Is market optimism justified or should investors remain cautious?


On a day void of any significant Sterling data, the British currency fell to its lowest level against the euro since December 2021. Investors bought the euro after hopes of a Russian de-escalation in Ukraine. The optimism for a ceasefire in Ukraine stems from news that Russia would look to withdraw troops from the regions around Kyiv, but also, Ukraine President Zelenskyi announced that the talks had given “positive signals”.

However, many remain cautious that investor optimism is misplaced. Russian Defence Minister Sergey Shoigu seemingly refuted claims of a de-escalation saying the withdrawal of troops was merely an indication that the first stage of the attack on Ukraine was complete.

Earlier in the week Bank of England Governor Bailey commented that only modest rate hikes may be required for the remainder of 2022, contradicting forecasts at the start of the year which saw rate hike expectations to increase to 2% by year end. This has also weighed on Sterling.


The euro rallied to fresh highs against both the pound and the dollar yesterday benefitting from Ukraine-Russia optimism, but also, increased expectations that the European Central Bank will be forced to hike interest rates this year.

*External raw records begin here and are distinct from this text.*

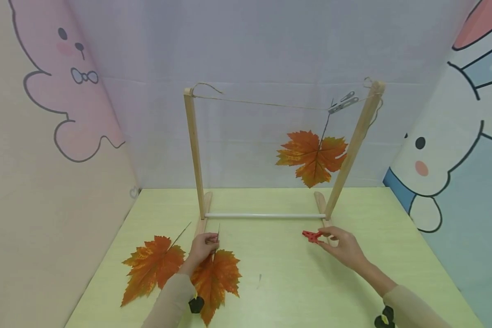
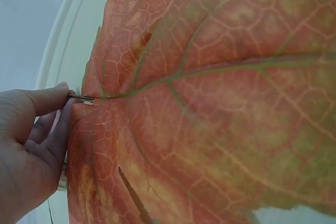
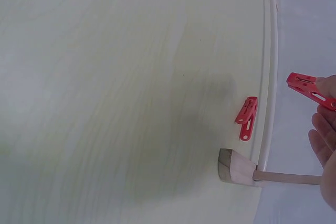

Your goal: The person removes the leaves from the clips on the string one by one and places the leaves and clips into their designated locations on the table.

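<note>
Stem of an orange leaf is pinched in my left grip; my right grip holds a red clothespin.

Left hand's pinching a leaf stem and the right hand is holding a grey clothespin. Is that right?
Not the colour: the clothespin in the right hand is red, as the head view shows. The left hand does pinch a leaf stem.
</note>
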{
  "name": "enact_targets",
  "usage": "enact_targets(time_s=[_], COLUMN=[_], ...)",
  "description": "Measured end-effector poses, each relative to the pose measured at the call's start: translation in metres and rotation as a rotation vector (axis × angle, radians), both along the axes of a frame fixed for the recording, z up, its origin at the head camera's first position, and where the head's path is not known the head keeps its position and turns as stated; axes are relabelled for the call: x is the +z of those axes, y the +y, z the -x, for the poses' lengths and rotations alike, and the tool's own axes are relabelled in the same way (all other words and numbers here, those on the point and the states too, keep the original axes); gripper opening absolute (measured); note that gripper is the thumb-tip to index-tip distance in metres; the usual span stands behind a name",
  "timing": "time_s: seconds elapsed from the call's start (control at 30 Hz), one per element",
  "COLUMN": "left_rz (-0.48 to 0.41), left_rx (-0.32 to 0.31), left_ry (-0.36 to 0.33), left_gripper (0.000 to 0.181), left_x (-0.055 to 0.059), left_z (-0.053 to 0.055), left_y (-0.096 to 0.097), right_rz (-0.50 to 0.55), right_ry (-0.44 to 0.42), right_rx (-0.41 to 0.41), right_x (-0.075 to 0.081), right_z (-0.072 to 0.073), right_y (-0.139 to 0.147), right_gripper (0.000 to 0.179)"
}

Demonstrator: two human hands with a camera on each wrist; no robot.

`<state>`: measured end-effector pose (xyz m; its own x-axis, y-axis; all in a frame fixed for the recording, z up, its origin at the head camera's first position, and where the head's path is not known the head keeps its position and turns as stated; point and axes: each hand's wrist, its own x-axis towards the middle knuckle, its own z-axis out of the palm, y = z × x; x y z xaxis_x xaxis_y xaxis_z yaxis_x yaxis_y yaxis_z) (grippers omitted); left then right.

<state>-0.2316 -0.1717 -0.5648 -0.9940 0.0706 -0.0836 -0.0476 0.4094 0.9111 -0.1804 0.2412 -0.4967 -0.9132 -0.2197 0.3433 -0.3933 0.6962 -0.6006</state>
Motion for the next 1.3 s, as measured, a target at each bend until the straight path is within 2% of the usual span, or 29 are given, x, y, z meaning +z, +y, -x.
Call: enact_targets(time_s=[0.2, 0.5, 0.67, 0.8, 0.97, 1.13, 1.3], left_rz=[0.02, 0.127, 0.16, 0.196, 0.222, 0.226, 0.234], left_rx=[0.006, 0.046, 0.067, 0.074, 0.068, 0.066, 0.072], left_ry=[0.014, 0.122, 0.146, 0.173, 0.207, 0.216, 0.217], left_gripper=[0.026, 0.024, 0.025, 0.026, 0.026, 0.026, 0.026], left_x=[-0.001, -0.005, -0.005, -0.006, -0.006, -0.005, -0.006], left_z=[0.0, 0.0, -0.001, -0.002, -0.002, -0.003, -0.003], left_y=[0.0, 0.004, 0.006, 0.007, 0.007, 0.007, 0.007], right_rz=[0.011, 0.05, 0.061, 0.092, 0.132, 0.157, 0.165], right_ry=[0.039, 0.063, 0.103, 0.08, 0.059, 0.055, -0.001], right_rx=[-0.003, -0.043, -0.084, -0.105, -0.14, -0.169, -0.226], right_x=[-0.011, -0.028, -0.045, -0.055, -0.061, -0.064, -0.071], right_z=[-0.003, -0.01, -0.013, -0.016, -0.019, -0.019, -0.018], right_y=[0.001, 0.0, 0.001, 0.0, -0.004, -0.006, -0.006], right_gripper=[0.031, 0.03, 0.032, 0.031, 0.031, 0.031, 0.03])
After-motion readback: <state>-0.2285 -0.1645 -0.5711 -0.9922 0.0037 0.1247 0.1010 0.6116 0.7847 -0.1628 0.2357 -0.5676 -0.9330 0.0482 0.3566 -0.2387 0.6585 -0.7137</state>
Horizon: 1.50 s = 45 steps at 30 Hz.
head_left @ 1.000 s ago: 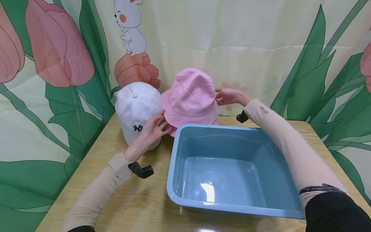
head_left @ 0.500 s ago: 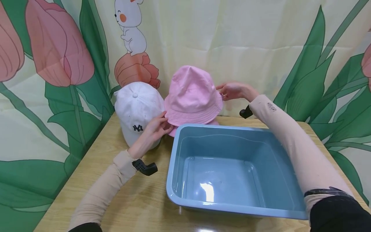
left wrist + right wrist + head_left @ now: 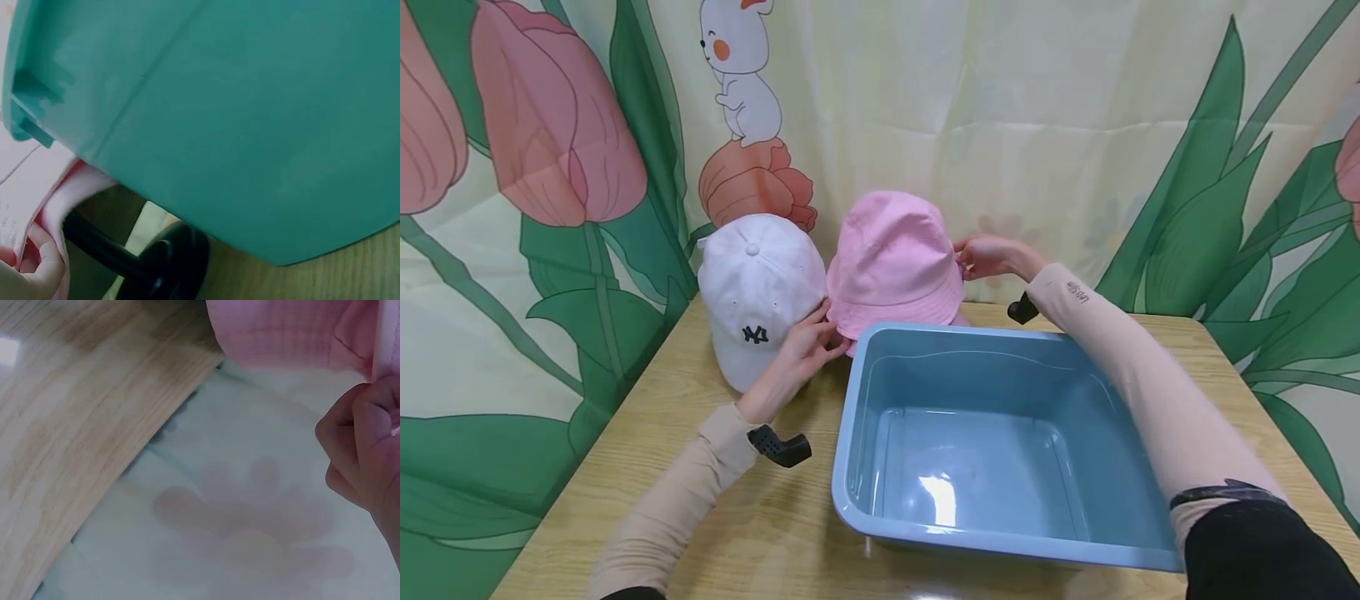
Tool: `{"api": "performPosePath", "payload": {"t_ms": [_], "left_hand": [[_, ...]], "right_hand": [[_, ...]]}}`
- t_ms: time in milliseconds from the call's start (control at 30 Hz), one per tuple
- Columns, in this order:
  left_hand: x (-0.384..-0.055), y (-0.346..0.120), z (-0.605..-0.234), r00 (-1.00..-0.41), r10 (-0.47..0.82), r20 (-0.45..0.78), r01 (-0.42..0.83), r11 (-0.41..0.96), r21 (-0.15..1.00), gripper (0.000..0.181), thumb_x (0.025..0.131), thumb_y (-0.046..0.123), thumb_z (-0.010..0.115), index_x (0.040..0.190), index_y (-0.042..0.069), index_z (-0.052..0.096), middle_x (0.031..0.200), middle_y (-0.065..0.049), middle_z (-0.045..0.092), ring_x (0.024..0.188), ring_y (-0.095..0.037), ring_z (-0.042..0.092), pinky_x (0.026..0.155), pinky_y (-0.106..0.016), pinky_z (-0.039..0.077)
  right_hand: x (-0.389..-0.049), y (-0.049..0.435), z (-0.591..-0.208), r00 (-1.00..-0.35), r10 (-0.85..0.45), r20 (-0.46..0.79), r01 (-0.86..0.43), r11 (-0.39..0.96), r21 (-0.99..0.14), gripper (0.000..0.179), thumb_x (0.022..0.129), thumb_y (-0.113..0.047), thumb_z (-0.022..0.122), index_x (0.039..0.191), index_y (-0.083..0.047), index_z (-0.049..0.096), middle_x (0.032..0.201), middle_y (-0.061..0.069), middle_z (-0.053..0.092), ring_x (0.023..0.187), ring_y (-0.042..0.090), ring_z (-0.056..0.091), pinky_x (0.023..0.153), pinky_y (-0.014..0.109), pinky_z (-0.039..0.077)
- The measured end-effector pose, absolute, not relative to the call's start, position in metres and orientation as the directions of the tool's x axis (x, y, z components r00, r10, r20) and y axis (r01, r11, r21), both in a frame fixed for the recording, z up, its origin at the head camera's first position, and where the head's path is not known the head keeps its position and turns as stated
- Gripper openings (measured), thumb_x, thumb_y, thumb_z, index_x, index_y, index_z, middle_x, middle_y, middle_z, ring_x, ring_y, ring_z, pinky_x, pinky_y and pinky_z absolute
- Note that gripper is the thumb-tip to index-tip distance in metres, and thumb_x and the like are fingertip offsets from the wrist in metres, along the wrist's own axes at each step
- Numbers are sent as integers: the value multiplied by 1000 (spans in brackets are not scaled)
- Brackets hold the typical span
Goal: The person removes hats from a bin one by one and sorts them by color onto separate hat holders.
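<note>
A pink bucket hat (image 3: 891, 258) sits at the back of the table, with a second pink brim (image 3: 959, 320) showing below its edge. My left hand (image 3: 797, 354) pinches the brim at its left side; in the left wrist view, thumb and finger (image 3: 47, 259) grip the pink cloth beside another fold. On the opposite side my right hand (image 3: 996, 256) holds the brim's right edge, its fingers curled in the right wrist view. A white baseball cap (image 3: 763, 275) with a dark "NY" logo stands left of the bucket hat, close to my left hand.
A large blue plastic basin (image 3: 1000, 542) stands in front of the bucket hat, partly hiding its lower edge. Under the pink cloth, a black stand (image 3: 159, 265) shows in the left wrist view. Behind the wooden table (image 3: 760, 525) hangs a flower-printed curtain (image 3: 1037, 108).
The pink bucket hat rose and shifted right, then came lower and slightly left, its brim tilting downward. My right hand moved with it. My left hand edged right along the brim.
</note>
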State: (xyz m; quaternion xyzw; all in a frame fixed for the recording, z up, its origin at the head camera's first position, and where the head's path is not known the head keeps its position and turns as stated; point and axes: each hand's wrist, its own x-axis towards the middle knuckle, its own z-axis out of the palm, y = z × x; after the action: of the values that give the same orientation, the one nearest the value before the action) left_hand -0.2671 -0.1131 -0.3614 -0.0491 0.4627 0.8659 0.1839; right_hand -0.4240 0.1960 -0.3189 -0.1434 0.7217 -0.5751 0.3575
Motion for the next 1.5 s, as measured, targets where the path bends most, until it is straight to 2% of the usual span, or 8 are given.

According to preliminary data released on Wednesday, German inflation rose to its highest level for over forty years to 7.3%, up from 5.1% in February. Whilst in Spain, inflation soared to 9.8% from 7.6% previously as an increase in energy prices took its toll on European states. ECB President Christine Lagarde attempted to downplay the recent spike in EU inflation. Lagarde acknowledged the inflation situation as fluid, but stated food and energy prices were expected to stabilise. Markets currently anticipate the ECB ultra accommodative bond buying scheme to end in the summer with the first rate hike from the ECB in ten years to follow.